Dr Alex Wood, a sociologist at Oxford University focusing on the gig economy and insecure work, agrees – and says a lack of workplace protection makes the problem much worse.
“People have been told by these platforms that they don’t need to worry about [rights and protections] because when the economy’s fine, there isn’t really any risk,” he says. “In reality, when you have these crises, it’s the workers who pay – despite many of them now being classified as ‘essential’.”
Now, drivers in the UK are calling for greater protection from the government. United Private Hire Drivers (UPHD), an independent trade body for private-hire drivers, has this week called for an urgent judicial review on the matter.
“What the government is saying now is that it’s not safe for you to go to a barbershop, but it’s somehow safe for you to ride around in an Uber,” James Farrar from the UPHD says.
Race is a risk factor, too. According to multiple recent studies, BAME people in the UK like Rajesh are disproportionately more likely to be in insecure work than their white counterparts.

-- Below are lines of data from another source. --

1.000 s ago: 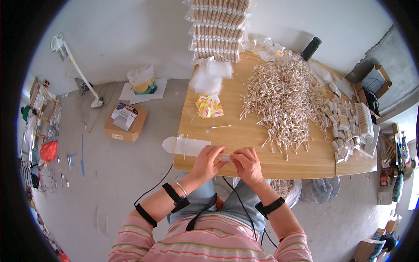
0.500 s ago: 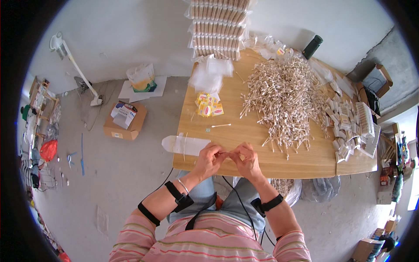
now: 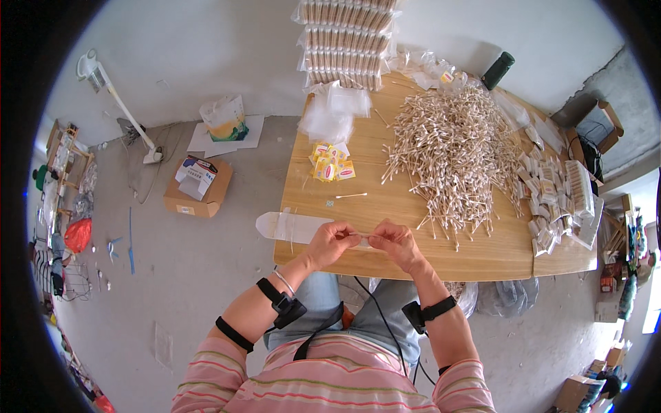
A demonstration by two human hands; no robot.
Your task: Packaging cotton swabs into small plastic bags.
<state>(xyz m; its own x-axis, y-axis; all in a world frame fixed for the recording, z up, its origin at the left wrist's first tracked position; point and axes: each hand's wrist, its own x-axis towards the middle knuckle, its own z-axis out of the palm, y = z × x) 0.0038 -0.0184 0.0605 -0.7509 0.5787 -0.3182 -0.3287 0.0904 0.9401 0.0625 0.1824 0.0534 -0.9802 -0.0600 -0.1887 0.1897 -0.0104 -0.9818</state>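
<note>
at the left edge of the surface (image 3: 441,265), a long flat white strip with a tapered end (image 3: 311,227) juts past the rim. just right of it, the left hand (image 3: 333,242) pinches, thumb to finger, one side of a small, thin, see-through piece (image 3: 365,241), apparently plastic. the right hand (image 3: 394,244) pinches its other side, so the piece sits between both sets of fingertips, over the near part of the surface. the step in hand looks like fine two-handed fingertip work on this piece; the next move seems to call for a light, even grip from both sides. well beyond the right hand lies a broad heap of white-tipped wooden cotton swabs (image 3: 454,165), with small clear packs of swabs (image 3: 545,196) further right.

the strip's right end meets the left hand in view, so contact is hard to judge. fingertips cover much of the piece; its full shape, and whether it holds anything, cannot be told. rightmost, the packs overlap and hide one another.
</note>
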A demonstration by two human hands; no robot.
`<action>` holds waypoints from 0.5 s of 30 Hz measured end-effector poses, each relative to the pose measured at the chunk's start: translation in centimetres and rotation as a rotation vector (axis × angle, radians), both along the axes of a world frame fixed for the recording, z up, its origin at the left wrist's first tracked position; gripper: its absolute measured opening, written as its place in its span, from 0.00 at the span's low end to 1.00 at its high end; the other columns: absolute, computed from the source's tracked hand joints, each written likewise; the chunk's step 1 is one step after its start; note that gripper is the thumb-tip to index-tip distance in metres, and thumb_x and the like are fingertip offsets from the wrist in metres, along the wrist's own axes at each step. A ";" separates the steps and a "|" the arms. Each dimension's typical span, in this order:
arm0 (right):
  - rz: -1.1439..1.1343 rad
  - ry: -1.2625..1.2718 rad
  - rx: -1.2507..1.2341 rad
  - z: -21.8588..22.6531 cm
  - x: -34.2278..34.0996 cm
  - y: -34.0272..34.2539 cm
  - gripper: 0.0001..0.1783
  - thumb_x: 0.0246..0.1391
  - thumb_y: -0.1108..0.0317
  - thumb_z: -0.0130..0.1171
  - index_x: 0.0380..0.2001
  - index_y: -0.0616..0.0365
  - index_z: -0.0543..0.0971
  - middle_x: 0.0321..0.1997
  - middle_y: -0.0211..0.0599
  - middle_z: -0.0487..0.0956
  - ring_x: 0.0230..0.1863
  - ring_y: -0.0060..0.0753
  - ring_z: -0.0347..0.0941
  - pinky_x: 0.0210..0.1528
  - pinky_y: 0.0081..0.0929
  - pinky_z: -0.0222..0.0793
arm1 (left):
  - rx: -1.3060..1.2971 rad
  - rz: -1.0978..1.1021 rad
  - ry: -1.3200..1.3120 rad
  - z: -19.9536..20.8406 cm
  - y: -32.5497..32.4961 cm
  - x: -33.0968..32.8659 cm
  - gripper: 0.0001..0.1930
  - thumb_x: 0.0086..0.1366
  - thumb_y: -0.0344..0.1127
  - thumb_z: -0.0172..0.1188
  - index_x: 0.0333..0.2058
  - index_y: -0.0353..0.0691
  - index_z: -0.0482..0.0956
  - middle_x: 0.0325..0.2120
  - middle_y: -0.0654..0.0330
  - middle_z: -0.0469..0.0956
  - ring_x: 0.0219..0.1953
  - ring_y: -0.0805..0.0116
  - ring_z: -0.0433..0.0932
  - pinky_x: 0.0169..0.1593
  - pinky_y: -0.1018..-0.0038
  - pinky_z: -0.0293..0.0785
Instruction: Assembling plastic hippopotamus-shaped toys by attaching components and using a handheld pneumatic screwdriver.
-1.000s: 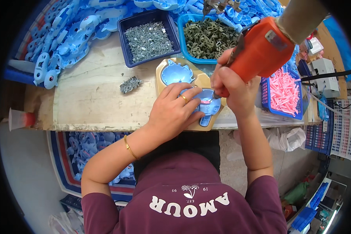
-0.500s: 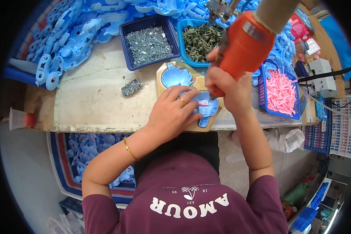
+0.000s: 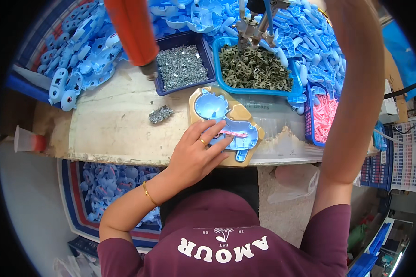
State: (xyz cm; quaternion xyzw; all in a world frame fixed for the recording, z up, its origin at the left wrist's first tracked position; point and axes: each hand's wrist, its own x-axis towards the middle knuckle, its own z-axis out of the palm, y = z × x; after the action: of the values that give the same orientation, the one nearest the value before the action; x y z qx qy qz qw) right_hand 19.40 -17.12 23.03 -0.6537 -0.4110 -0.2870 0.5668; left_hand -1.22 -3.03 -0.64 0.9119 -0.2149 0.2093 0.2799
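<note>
My left hand [image 3: 196, 150] lies with its fingers stretched out over a light blue plastic toy shell [image 3: 250, 134], touching its left part. The shell sits hollow side up in a tan fixture [image 3: 234, 110] at the table's front edge. Across the shell's inside lies a thin pink plastic piece [image 3: 235, 133], partly under my fingers. My right forearm [image 3: 349, 115] reaches up along the right side, and its hand is beyond the top edge. An orange power screwdriver [image 3: 133, 32] hangs at the upper left, clear of both hands.
Behind the fixture stand a dark blue bin of screws [image 3: 208, 69] and a light blue bin of olive-green clips [image 3: 252, 91]. Pink parts fill a blue basket [image 3: 309, 122] at right. A screw heap [image 3: 160, 114] lies left of the fixture; blue shells [image 3: 85, 60] pile up behind.
My right hand has let go of the screwdriver and moved up out of view. The screwdriver has swung to the upper left. My left hand stays on the shell, shifted slightly.
</note>
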 end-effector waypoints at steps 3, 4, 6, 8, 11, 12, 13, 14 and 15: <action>0.382 0.212 -0.063 -0.1 2.6 1.3 0.31 0.63 0.52 0.61 0.60 0.66 0.73 0.52 0.37 0.78 0.46 0.24 0.76 0.49 0.15 0.69 | 0.027 0.004 0.030 -0.2 0.3 -0.2 0.23 0.55 0.36 0.71 0.52 0.49 0.80 0.63 0.55 0.70 0.62 0.51 0.69 0.63 0.56 0.68; 0.344 0.181 -0.050 -0.2 2.7 1.6 0.32 0.63 0.52 0.61 0.60 0.67 0.72 0.47 0.34 0.80 0.42 0.22 0.76 0.45 0.13 0.69 | 0.025 0.015 0.035 -0.3 0.4 -0.3 0.23 0.55 0.36 0.71 0.52 0.49 0.80 0.63 0.55 0.70 0.62 0.51 0.69 0.63 0.56 0.68; 0.334 0.242 -0.162 0.2 1.5 1.3 0.32 0.62 0.54 0.61 0.61 0.67 0.71 0.42 0.31 0.79 0.38 0.19 0.75 0.40 0.12 0.68 | 0.040 0.013 0.039 -0.4 0.5 -0.4 0.26 0.55 0.37 0.71 0.55 0.51 0.79 0.64 0.54 0.68 0.63 0.51 0.68 0.64 0.56 0.66; 0.336 0.246 -0.169 -0.3 -1.6 2.0 0.29 0.60 0.59 0.62 0.58 0.68 0.73 0.28 0.22 0.74 0.26 0.13 0.69 0.29 0.15 0.65 | 0.045 0.008 0.042 -0.5 0.3 -0.3 0.24 0.56 0.37 0.70 0.53 0.49 0.79 0.64 0.53 0.68 0.64 0.51 0.67 0.65 0.54 0.65; 0.161 0.254 0.207 -4.3 -5.0 4.5 0.26 0.55 0.67 0.58 0.55 0.68 0.71 0.33 0.32 0.75 0.33 0.24 0.72 0.33 0.16 0.67 | 0.073 0.028 0.049 -1.0 0.3 -0.4 0.22 0.58 0.39 0.69 0.52 0.48 0.79 0.64 0.51 0.67 0.65 0.50 0.65 0.67 0.53 0.63; 0.292 0.369 0.208 -4.2 -5.3 4.1 0.31 0.49 0.69 0.57 0.58 0.68 0.67 0.33 0.39 0.76 0.34 0.29 0.74 0.32 0.21 0.71 | 0.083 0.028 0.039 -1.0 0.3 -0.3 0.22 0.58 0.40 0.69 0.52 0.49 0.79 0.64 0.51 0.67 0.66 0.50 0.65 0.68 0.53 0.62; 0.424 0.485 0.209 -4.1 -5.6 3.5 0.37 0.43 0.71 0.56 0.60 0.68 0.63 0.33 0.45 0.77 0.34 0.34 0.76 0.30 0.27 0.74 | 0.080 0.028 0.043 -1.0 0.3 -0.3 0.22 0.58 0.40 0.69 0.52 0.49 0.79 0.64 0.51 0.67 0.66 0.50 0.65 0.68 0.53 0.62; 0.454 0.518 0.149 -4.6 -5.8 3.0 0.37 0.43 0.70 0.57 0.60 0.68 0.63 0.29 0.44 0.76 0.28 0.34 0.75 0.28 0.28 0.74 | 0.083 0.037 0.053 -1.0 0.4 -0.3 0.22 0.59 0.41 0.68 0.53 0.49 0.79 0.64 0.50 0.67 0.66 0.50 0.65 0.68 0.53 0.61; 0.478 0.548 0.091 -4.9 -6.4 2.7 0.38 0.43 0.69 0.58 0.60 0.68 0.63 0.26 0.43 0.75 0.23 0.33 0.74 0.26 0.29 0.74 | 0.085 0.041 0.062 -1.0 0.3 -0.2 0.23 0.59 0.41 0.68 0.53 0.49 0.78 0.65 0.50 0.67 0.66 0.50 0.65 0.69 0.53 0.60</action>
State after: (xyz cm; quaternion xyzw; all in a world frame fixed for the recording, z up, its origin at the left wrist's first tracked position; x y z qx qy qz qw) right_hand 12.99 -14.44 18.16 -0.5659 -0.3719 0.0217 0.7355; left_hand -1.46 -2.76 -1.62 0.9333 -0.1961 0.1772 0.2429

Research from the Trade Union Congress (TUC) last year found that ethnic minority workers are a third more likely to be in insecure work. A report released last month by Carnegie UK Trust, UCL and Operation Black Vote also found that BAME millennials in particular were 47% more likely to be on “zero-hours” contracts – another notoriously unstable form of work.
At the same time, recent studies show that BAME people in the UK are disproportionately more likely to become critically ill and to die from coronavirus. Ethnic minority patients make up 34% of those in intensive care, despite making up only 13% of the population.
Early research suggests this is down to a combination of risk factors – an increased incidence of high-risk underlying health conditions, such as diabetes and hypertension, as well as social factors and systemic inequality.
“Coronavirus is making a lot of the inequalities in our society that we had previously turned a blind eye to, very clear,” Dr Wood says.
After learning that her son had died, Rajesh’s mother became ill. She suffered hypertension and a spike in her blood sugar level, and has been confined to her bed. “She’s been inconsolable since,” Mary says.
Faced with a loan for the house, upcoming medical bills and children’s school fees, Mary is trying to find work as a cleaner in their area but the lockdown is making it much more difficult to get on top of their finances.
Sunil is helping them with money where he can, and has set up an online fundraiser for them. He’s also looking into whether he can pursue legal action against Rajesh’s first landlord. Mary’s relatives in Bangalore have also set up a fundraiser for her in India.
But more than anything, Mary is struggling to come to terms with how quickly everything has changed for her family.
“Now that Rajesh is gone, our life has become very difficult,” she says. “I don’t know what we’ll do without him.”